[Stored items]
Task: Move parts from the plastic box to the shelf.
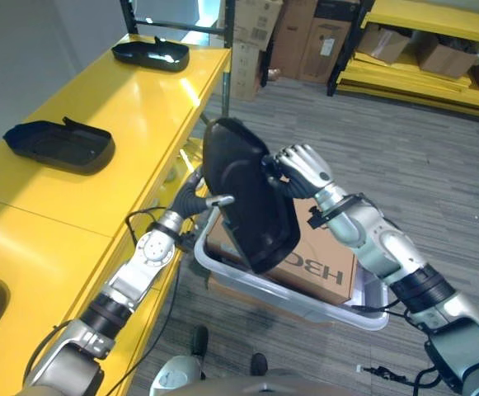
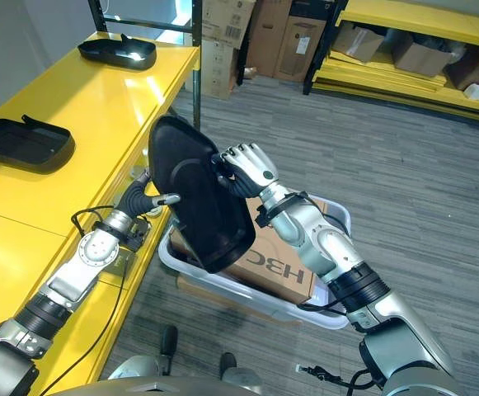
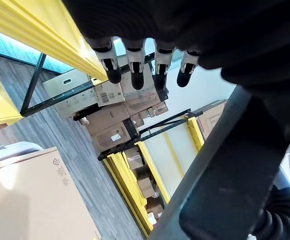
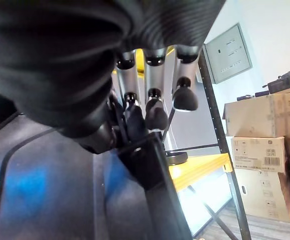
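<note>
- The black part (image 1: 247, 198) is held upright above the plastic box (image 1: 371, 318), just right of the yellow shelf (image 1: 140, 99) edge.
- Right hand (image 2: 246, 169) curls its fingers over the part's right rim.
- Left hand (image 1: 196, 191) touches the part's left side; its fingers look nearly straight.
- The box holds a cardboard carton (image 1: 321, 264).
- Two black trays (image 1: 62, 144) (image 1: 150, 54) lie well apart on the shelf, with bare yellow surface between them.

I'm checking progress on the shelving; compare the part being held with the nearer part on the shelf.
The held part stands nearly upright in the air above the plastic box, gripped by the right hand; the shelf part lies flat, untouched, on the yellow shelf. Both are black moulded pieces of similar shape.
</note>
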`<state>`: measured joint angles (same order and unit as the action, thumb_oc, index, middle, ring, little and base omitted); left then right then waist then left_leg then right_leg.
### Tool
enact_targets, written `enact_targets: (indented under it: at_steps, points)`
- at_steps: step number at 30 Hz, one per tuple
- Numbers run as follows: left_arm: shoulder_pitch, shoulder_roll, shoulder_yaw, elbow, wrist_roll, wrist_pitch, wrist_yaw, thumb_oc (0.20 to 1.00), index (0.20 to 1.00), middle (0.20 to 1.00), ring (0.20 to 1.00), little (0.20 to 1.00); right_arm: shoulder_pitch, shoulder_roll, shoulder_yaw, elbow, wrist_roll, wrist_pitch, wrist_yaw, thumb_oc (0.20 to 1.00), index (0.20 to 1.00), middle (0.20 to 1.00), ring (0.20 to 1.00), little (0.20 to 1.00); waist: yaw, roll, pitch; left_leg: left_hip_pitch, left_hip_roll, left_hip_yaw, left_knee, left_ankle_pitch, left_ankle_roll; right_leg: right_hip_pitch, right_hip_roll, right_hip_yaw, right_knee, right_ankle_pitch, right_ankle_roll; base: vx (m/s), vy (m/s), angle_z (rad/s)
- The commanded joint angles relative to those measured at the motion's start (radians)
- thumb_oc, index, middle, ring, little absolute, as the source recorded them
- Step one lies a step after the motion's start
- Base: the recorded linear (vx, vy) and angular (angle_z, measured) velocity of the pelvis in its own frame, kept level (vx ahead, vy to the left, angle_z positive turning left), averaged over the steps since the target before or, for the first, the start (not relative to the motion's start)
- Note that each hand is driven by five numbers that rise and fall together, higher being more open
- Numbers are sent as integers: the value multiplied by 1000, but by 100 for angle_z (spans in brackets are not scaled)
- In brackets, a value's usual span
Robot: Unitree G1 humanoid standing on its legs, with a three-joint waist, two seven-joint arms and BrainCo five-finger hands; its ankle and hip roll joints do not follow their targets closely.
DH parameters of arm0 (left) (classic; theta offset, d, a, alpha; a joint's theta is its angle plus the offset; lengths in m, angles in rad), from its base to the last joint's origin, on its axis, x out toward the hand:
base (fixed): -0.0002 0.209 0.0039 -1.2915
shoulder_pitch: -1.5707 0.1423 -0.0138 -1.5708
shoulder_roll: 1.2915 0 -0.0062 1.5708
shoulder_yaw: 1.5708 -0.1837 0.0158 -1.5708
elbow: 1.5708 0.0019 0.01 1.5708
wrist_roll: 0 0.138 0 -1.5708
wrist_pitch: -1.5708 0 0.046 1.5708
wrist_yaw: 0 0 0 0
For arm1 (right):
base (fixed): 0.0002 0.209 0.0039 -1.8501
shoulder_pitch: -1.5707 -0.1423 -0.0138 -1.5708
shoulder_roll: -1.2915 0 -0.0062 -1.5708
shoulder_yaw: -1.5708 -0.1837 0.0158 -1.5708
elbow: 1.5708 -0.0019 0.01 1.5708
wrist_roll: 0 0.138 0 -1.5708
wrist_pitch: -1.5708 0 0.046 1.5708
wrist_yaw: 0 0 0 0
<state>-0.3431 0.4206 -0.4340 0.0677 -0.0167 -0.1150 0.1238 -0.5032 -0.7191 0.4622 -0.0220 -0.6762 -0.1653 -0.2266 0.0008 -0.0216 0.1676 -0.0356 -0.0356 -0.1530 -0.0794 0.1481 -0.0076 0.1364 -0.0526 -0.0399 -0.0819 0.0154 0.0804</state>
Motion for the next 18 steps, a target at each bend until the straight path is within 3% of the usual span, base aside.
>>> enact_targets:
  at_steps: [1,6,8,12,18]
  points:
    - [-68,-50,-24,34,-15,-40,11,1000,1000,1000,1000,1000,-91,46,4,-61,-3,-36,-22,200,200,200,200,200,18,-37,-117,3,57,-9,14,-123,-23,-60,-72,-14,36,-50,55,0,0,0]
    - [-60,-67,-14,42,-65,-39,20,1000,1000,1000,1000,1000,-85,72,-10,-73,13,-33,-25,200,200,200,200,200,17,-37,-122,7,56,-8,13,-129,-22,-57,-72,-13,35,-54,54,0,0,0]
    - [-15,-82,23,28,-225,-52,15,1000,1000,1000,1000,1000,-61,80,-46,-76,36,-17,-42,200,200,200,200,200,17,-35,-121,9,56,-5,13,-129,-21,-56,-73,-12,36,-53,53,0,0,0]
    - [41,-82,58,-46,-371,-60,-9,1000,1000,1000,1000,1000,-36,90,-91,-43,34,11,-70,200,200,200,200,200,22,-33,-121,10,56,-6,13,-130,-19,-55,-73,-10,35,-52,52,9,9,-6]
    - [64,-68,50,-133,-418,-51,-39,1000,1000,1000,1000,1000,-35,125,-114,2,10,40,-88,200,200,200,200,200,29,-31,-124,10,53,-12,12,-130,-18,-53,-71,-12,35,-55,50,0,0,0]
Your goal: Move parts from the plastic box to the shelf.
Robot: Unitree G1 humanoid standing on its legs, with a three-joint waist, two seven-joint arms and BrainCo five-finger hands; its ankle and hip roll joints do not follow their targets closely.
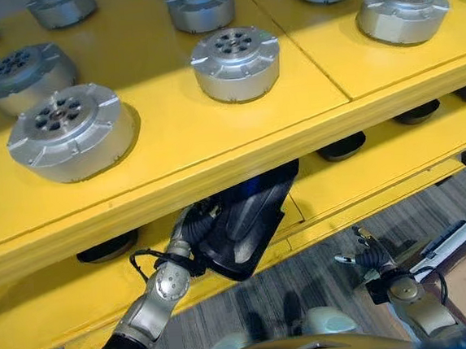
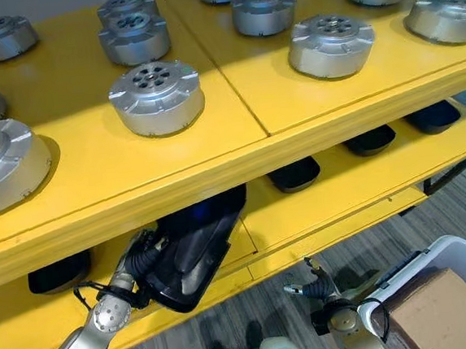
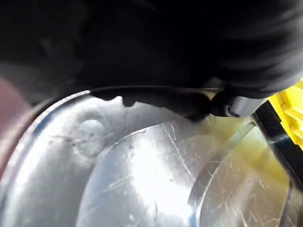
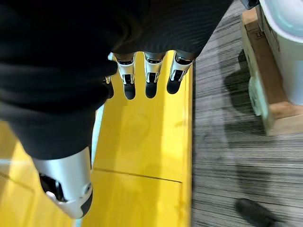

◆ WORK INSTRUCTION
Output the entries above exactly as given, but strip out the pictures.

◆ RESPONSE
Task: Move parts from the plastic box to the shelf.
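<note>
- The black part (image 1: 247, 198) is held upright above the plastic box (image 1: 371, 318), just right of the yellow shelf (image 1: 140, 99) edge.
- Right hand (image 2: 246, 169) curls its fingers over the part's right rim.
- Left hand (image 1: 196, 191) touches the part's left side; its fingers look nearly straight.
- The box holds a cardboard carton (image 1: 321, 264).
- Two black trays (image 1: 62, 144) (image 1: 150, 54) lie well apart on the shelf, with bare yellow surface between them.

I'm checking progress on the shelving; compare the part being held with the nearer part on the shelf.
The held part stands nearly upright in the air above the plastic box, gripped by the right hand; the shelf part lies flat, untouched, on the yellow shelf. Both are black moulded pieces of similar shape.
</note>
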`<state>`: measured joint angles (same order and unit as the action, thumb_oc, index, middle, ring, little and base omitted); left then right then waist then left_leg then right_leg.
### Tool
enact_targets, written `enact_targets: (indented under it: at_steps, points)`
- at_steps: step number at 30 Hz, one per tuple
- Numbers run as follows: left_arm: shoulder_pitch, shoulder_roll, shoulder_yaw, elbow, wrist_roll, wrist_pitch, wrist_yaw, thumb_oc (0.20 to 1.00), index (0.20 to 1.00), middle (0.20 to 1.00), ring (0.20 to 1.00), little (0.20 to 1.00); right_arm: shoulder_pitch, shoulder_roll, shoulder_yaw, elbow, wrist_roll, wrist_pitch, wrist_yaw, thumb_oc (0.20 to 1.00), index (0.20 to 1.00), middle (0.20 to 1.00), ring (0.20 to 1.00), little (0.20 to 1.00); waist: yaw, roll, pitch; left_leg: left_hip_pitch, left_hip_roll, left_hip_yaw, left_knee, left_ankle_pitch, left_ankle_roll; right_leg: right_hip_pitch, right_hip_roll, right_hip_yaw, right_knee, right_ankle_pitch, right_ankle_roll; base: vx (m/s), vy (m/s), angle_z (rad/s)
- The commanded joint angles relative to those measured at the motion's start (radians)
- thumb_oc, index, middle, ring, little absolute, as the source recorded them
- Step one lies a step after the motion's start
- Base: the recorded linear (vx, vy) and angular (angle_z, measured) velocity of the pelvis in its own frame, kept level (vx ahead, vy to the left, angle_z positive turning left), averaged over the steps since the target before or, for the first, the start (not relative to the motion's start)
- Note that each hand is driven by five numbers that rise and fall together, higher being more open
- Numbers are sent as integers: the value multiplied by 1000, but by 100 for angle_z (spans in brackets are not scaled)
- In brackets, a value's usual span
Robot: Unitree G1 humanoid standing on its legs, with a three-joint waist, two seven-joint arms and BrainCo five-finger hands; its ankle and hip roll joints do not follow their targets closely.
DH parameters of arm0 (left) (classic; theta offset, d, a, alpha; a joint's theta is its angle plus the offset; lengths in m, angles in rad), from its base to the last joint's origin, on its axis, x out toward the hand:
base (fixed): -0.0002 0.209 0.0039 -1.2915
shoulder_pitch: -1.5707 0.1423 -0.0138 -1.5708
shoulder_roll: 1.2915 0 -0.0062 1.5708
shoulder_yaw: 1.5708 -0.1837 0.0158 -1.5708
elbow: 1.5708 0.0019 0.01 1.5708
wrist_roll: 0 0.138 0 -1.5708
wrist_pitch: -1.5708 0 0.046 1.5708
wrist_yaw: 0 0 0 0
For arm1 (right):
base (fixed): 0.0002 0.209 0.0039 -1.8501
shoulder_pitch: -1.5707 -0.1423 -0.0138 -1.5708
shoulder_roll: -1.2915 0 -0.0062 -1.5708
shoulder_yaw: -1.5708 -0.1837 0.0158 -1.5708
elbow: 1.5708 -0.0019 0.01 1.5708
wrist_roll: 0 0.138 0 -1.5708
wrist_pitch: -1.5708 0 0.046 1.5708
wrist_yaw: 0 0 0 0
<state>-0.3431 0.4206 -0.4340 0.0677 -0.0167 -0.1150 0.1238 -0.5032 -0.7191 0.4622 -0.0220 -0.6762 -0.1653 -0.2266 0.0008 -0.0216 0.1676 -0.0356 -0.0356 -0.1530 -0.0794 0.1481 -0.0076 0.1364 -0.0526 -0.0399 -0.0819 0.0154 0.0804</state>
Motion for the next 18 steps, a target at each bend until the straight path is within 3% of the usual span, base aside.
>>> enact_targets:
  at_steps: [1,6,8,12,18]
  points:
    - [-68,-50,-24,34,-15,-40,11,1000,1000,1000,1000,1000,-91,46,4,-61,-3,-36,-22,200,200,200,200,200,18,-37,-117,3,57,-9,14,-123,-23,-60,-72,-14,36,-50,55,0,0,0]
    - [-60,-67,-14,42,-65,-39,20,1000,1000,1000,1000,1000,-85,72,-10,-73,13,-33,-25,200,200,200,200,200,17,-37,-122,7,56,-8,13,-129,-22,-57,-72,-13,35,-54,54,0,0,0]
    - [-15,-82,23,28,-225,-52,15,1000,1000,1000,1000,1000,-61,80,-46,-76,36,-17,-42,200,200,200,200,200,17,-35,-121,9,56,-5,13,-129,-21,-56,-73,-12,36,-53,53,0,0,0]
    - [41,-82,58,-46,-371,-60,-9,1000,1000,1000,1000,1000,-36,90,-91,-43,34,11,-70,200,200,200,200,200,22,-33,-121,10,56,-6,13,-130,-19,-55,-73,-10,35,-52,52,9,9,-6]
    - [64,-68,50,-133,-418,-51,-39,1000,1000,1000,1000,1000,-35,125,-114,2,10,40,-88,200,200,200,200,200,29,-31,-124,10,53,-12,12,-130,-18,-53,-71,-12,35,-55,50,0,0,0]
Your goal: Move parts from the plastic box to the shelf.
Robot: Unitree G1 humanoid standing on its legs, with a three-joint waist, two seven-joint arms and BrainCo five-finger hands; its ankle and hip roll joints do not follow their targets closely.

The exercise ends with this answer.